Foreign Minister Karen Longaric announced Friday that Venezuelan diplomats would be sent home for “violating diplomatic norms.”
“All the diplomatic personnel representing Maduro at Venezuela’s embassy in Bolivia will be allowed to leave the country for having interfered in internal state affairs,” said Longaric.
Bolivia also fired all its ambassadors except those to Peru and the Vatican.
‘False accusations’
Meanwhile, Havana slammed the arrest of four Cubans charged with financing Bolivian protests and said it would pull hundreds of healthcare workers from the country.
Cuba’s foreign ministry said the group — including two doctors — were arrested in possession of funds withdrawn from a bank to pay the living expenses of more than 100 Cuban health workers in the town of El Alto, neighboring La Paz.
“The arrest came under the slanderous presumption that the money was dedicated to financing protests,” the ministry said, rejecting the “false accusations.”
Longaric said earlier Cuba was repatriating 725 “cooperation officials” from Bolivia.

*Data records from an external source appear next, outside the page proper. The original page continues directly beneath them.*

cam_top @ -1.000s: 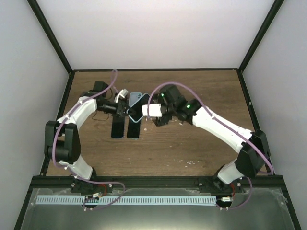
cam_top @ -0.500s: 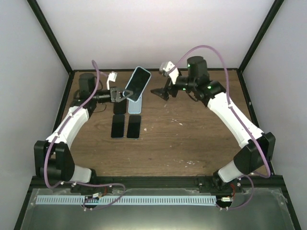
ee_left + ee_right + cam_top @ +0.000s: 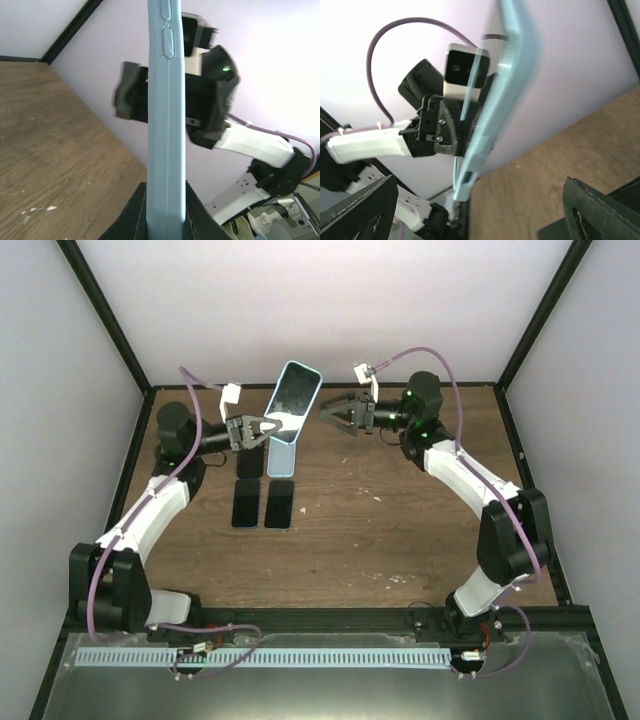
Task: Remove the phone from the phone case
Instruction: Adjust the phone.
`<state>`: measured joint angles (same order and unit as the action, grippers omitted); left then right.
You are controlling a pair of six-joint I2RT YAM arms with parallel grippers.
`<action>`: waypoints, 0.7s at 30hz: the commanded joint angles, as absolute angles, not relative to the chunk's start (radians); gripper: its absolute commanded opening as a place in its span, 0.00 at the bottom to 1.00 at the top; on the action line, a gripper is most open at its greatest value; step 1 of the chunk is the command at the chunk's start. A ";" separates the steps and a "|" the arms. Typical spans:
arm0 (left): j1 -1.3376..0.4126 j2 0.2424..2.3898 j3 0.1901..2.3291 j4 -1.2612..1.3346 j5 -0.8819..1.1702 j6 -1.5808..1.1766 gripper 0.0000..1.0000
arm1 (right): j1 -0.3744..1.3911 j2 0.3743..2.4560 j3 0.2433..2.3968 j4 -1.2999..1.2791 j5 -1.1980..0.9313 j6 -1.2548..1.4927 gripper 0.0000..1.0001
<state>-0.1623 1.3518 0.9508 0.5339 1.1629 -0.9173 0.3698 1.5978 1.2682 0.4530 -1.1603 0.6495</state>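
Okay, my left gripper (image 3: 270, 427) is clamped on the bottom end of the case (image 3: 166, 125). It holds the case upright in the air over the back of the table (image 3: 400, 540). The phone (image 3: 297, 392) sits fully inside the case, with the blue rim all round the screen.

My right gripper (image 3: 328, 417) is just beside the case on the right. Its jaws are spread wide and grip nothing.

Next, I think, is peeling the rim off. The left clamp should stay firm and low so the case can flex up top. The right should pinch one top corner of the rim only, not the glass, and roll it back. A squeeze across both sides would likely lock the phone in. Risk: the phone pops free and drops.

Versus half a second ago, the case is higher and more upright. My left arm has pulled back toward the left wall. The right gripper has come up level with the case and sits nearer it.
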 commanded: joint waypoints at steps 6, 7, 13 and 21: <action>-0.245 1.283 0.956 0.568 1.163 -0.852 0.00 | 0.397 1.624 1.262 0.828 -1.188 1.010 0.80; -0.245 1.283 0.954 0.568 1.162 -0.851 0.00 | 0.398 1.624 1.263 0.827 -1.185 1.013 0.78; -0.257 1.281 0.937 0.562 1.154 -0.838 0.00 | 0.397 1.632 1.272 0.819 -1.156 1.016 0.57; -0.261 1.273 0.936 0.445 1.143 -0.739 0.00 | 0.397 1.643 1.287 0.798 -1.134 1.020 0.26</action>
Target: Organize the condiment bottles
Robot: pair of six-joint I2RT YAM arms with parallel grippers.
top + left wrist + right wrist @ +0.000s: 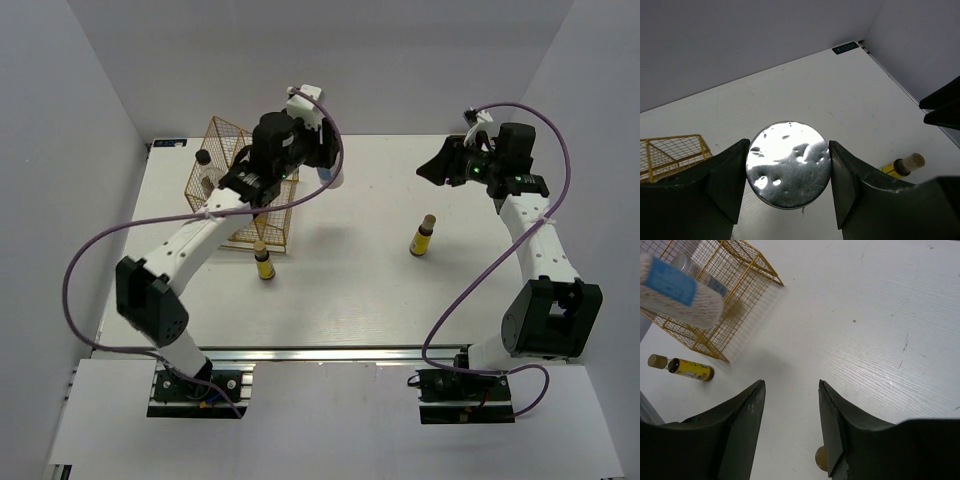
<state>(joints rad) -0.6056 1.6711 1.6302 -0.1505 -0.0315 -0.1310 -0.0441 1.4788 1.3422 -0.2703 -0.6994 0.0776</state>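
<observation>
My left gripper [788, 165] is shut on the silver lid of a white, blue-labelled jar [788, 162], its jaws pressing both sides. It holds the jar [331, 176] in the air just right of the gold wire rack; the right wrist view shows the jar [675, 290] in front of the rack. One yellow bottle [263, 262] stands by the rack's near corner. Another yellow bottle [422, 238] stands at mid-right, below my open, empty right gripper [428, 170]. A black-capped bottle [205, 168] is inside the rack.
The gold wire rack [240, 195] stands at the back left of the white table, partly under my left arm. Grey walls close in the back and both sides. In the left wrist view my right gripper's dark fingers [942, 107] show at the right edge.
</observation>
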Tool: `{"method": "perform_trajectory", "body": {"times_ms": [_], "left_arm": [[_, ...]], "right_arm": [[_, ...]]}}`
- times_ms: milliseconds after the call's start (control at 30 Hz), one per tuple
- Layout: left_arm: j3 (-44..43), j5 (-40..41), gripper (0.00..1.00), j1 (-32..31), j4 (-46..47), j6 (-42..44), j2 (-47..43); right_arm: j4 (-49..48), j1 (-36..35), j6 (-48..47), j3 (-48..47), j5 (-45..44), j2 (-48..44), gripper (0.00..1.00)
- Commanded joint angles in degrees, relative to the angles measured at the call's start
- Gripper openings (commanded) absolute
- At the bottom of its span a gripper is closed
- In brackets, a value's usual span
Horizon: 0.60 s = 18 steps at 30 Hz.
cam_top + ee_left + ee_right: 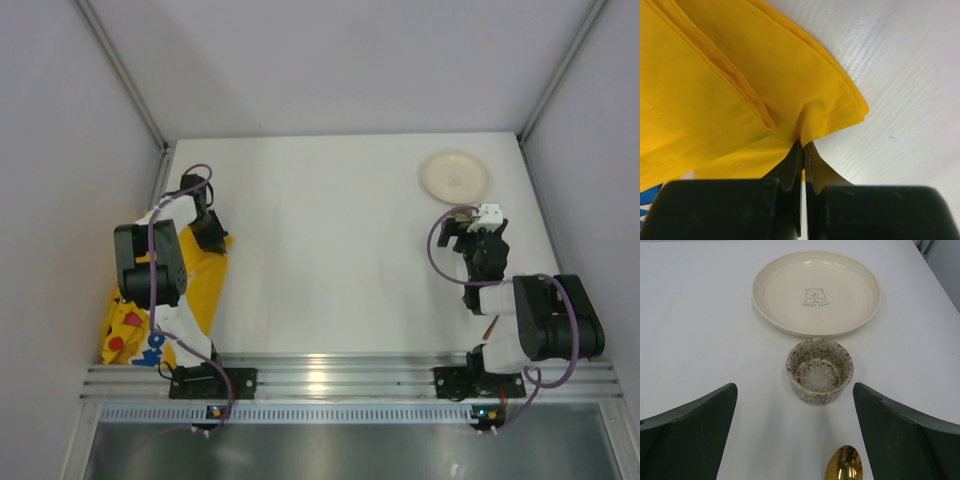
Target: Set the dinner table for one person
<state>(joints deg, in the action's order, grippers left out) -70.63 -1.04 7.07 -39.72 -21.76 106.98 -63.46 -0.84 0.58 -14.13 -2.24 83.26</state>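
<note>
At the left edge of the surface (330,250), the left gripper (803,145) has its jaws clamped on a corner of the yellow mat (715,75); the right gripper (794,390) holds its jaws apart before the cup (820,371). Next, probably, the mat needs dragging to the centre and laying flat.

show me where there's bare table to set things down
The widest bare stretch of the table is the middle, between the yellow cloth on the left and the plate on the right. It is crowded on the plate's near side, where a speckled cup and gold spoon sit.
</note>
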Motion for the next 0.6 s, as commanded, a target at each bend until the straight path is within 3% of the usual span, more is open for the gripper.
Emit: {"method": "perform_trajectory", "body": {"times_ms": [0,133,300,433,567], "left_arm": [[1.6,-7.7,0.0,-2.9,5.0,-3.7,1.0],[-6.9,-9.8,0.0,-8.9,2.7,-8.7,1.0],[-19.4,-10.4,0.0,-16.7,1.8,-13.2,6.3],[-28.6,-9.7,0.0,-24.6,1.6,-16.5,14.6],[-37.8,-11.3,0.0,-29.2,2.5,-20.0,21.2]], "right_arm": [[-3.1,0.4,-0.1,-0.5,1.0,-0.1,1.0],[-3.0,0.2,-0.1,-0.9,0.3,-0.8,1.0],[25.5,-1.0,-4.4,-12.4,3.9,-6.5,1.0],[29.8,-1.4,-2.0,-15.7,8.3,-13.9,1.0],[42.6,-3.0,3.2,-21.0,8.0,-21.1,1.0]]}}
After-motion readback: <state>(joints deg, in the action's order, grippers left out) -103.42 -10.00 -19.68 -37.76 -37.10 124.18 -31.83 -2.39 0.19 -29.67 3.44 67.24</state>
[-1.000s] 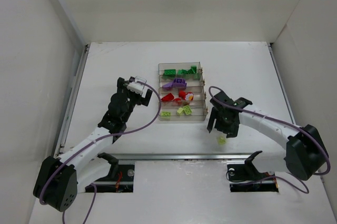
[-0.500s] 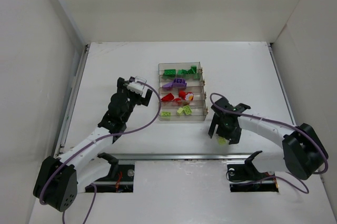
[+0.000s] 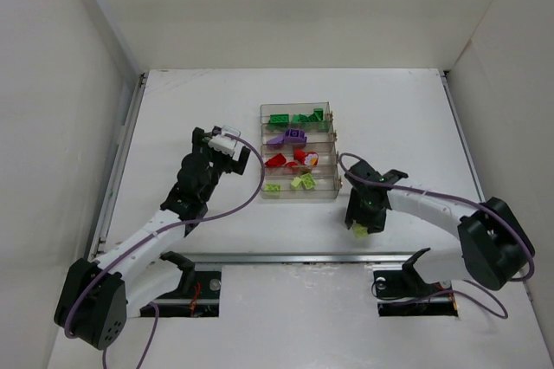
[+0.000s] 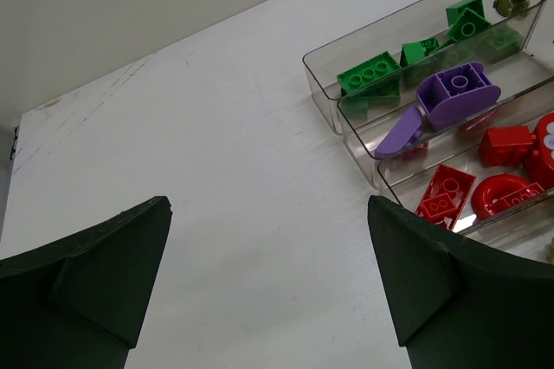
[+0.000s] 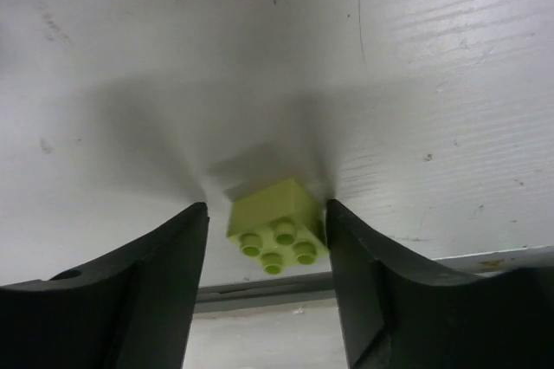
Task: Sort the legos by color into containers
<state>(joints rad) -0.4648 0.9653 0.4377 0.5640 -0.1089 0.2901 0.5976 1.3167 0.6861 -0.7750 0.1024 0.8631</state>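
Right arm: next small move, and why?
Probably close the right gripper onto the lime brick. The brick lies on the table between the jaws, with one jaw close against it and a gap at the other, so it does not look gripped yet. Lifting now would likely leave it behind.

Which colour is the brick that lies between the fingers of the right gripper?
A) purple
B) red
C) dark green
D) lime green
D: the right wrist view shows a lime brick, its studs toward the camera, between the two fingers of the right gripper.
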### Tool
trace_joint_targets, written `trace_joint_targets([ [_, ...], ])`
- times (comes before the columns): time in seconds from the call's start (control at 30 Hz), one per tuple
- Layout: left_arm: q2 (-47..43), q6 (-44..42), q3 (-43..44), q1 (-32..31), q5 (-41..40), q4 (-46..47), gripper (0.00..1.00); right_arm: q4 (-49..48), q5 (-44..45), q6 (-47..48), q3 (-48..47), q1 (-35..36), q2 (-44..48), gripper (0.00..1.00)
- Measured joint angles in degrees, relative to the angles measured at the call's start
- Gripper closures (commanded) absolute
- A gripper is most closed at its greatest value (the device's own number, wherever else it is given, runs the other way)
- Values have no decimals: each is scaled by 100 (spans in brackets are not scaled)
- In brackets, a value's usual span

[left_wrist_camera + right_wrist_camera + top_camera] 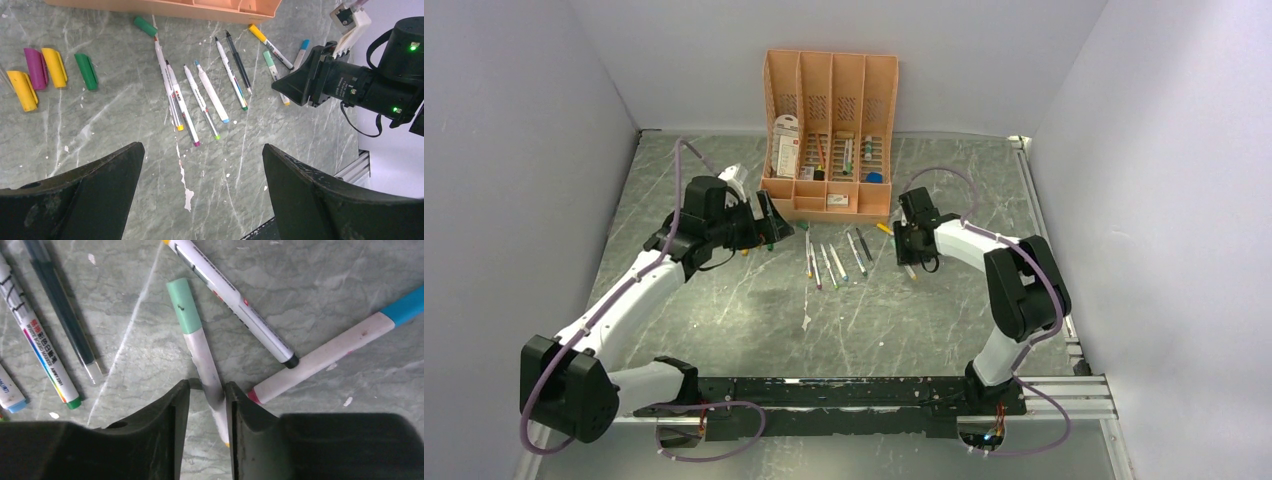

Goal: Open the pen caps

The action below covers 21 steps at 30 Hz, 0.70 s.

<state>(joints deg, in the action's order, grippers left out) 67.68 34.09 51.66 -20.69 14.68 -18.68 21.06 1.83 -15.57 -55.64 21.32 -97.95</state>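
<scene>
My right gripper [207, 385] straddles the pale barrel of a pen [202, 352] that wears a mint-green pen cap [183, 306]. The jaws are narrow. The right finger touches the barrel and a small gap shows on the left side. In the top view that gripper [911, 262] is low over the table, right of the row of pens [834, 260]. My left gripper [201, 147] hangs wide open and empty above the same pens [200, 100]. Loose pen caps lie at the left: purple [35, 67], yellow [54, 66] and green [86, 71].
The peach-orange organiser [829, 130] with card packets stands at the back, just behind the pens. A blue-capped pen [350, 340] and a yellow-capped pen [235, 300] lie close to the right fingers. Grey walls enclose the table on three sides.
</scene>
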Motion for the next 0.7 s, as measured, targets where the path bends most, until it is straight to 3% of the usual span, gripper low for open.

It is part of a concerted effort to reverse the last 13 years of foreign policy under former union leader Morales.
The government withdrew from two regional blocs — ALBA and UNASUR — made up of left-wing allies.
Anez’s first foreign policy decision after taking over was to recognize Venezuela’s opposition leader Juan Guaido as the country’s president, joining a group of around 50 countries.
Parliament speaker Guaido declared himself acting president in January in a direct challenge to Maduro’s authority.
Christopher Sabatini, senior fellow for Latin America at Chatham House, said Anez had her priorities wrong.
“Now is not the moment to weigh into the larger ideological battles in the region but to try to repair Bolivia’s torn political and social consensus,” said Sabatini, also a lecturer in the School of International and Public Affairs at Columbia University.
“Regional polarization played out on a national stage will only inflame divisions and make it more difficult to find a consensus exit to the polarized divisions in the country.”
Minor clashes
There were minor clashes between Morales supporters and security forces in La Paz on Friday, with protesters breaking down street barricades and fending off volleys of tear gas.
A group of mostly indigenous protesters had marched from El Alto to the seat of government in La Paz, which was protected by a police barricade.
Anez has come under fire for allegedly attacking the indigenous community in tweets that have since been deleted.
While the worst of those was found by AFP’s fact-checking service to be a fake, in another Anez refers to Morales’s Aymara community as “Satanists.”
Questioned about these messages, Anez accused the Morales administration of using “digital warriors” to falsify Twitter accounts.
Anez, 52, was deputy senate speaker before taking over the top job to avoid a power vacuum — a move endorsed by the Constitutional Court.
Those further up the political hierarchy had resigned along with Morales, leaving her as the highest ranking official in the country.
Protests have flared across Bolivia since Morales was declared the winner of the October 20 election, beating his nearest rival, centrist Carlos Mesa, by just enough to avoid a second round.
The Organization of American States recommended new elections after it found “irregularities that range from serious to indicative” in virtually every area they reviewed — technology, the chain of custody of ballots, integrity of the count and statistical projections.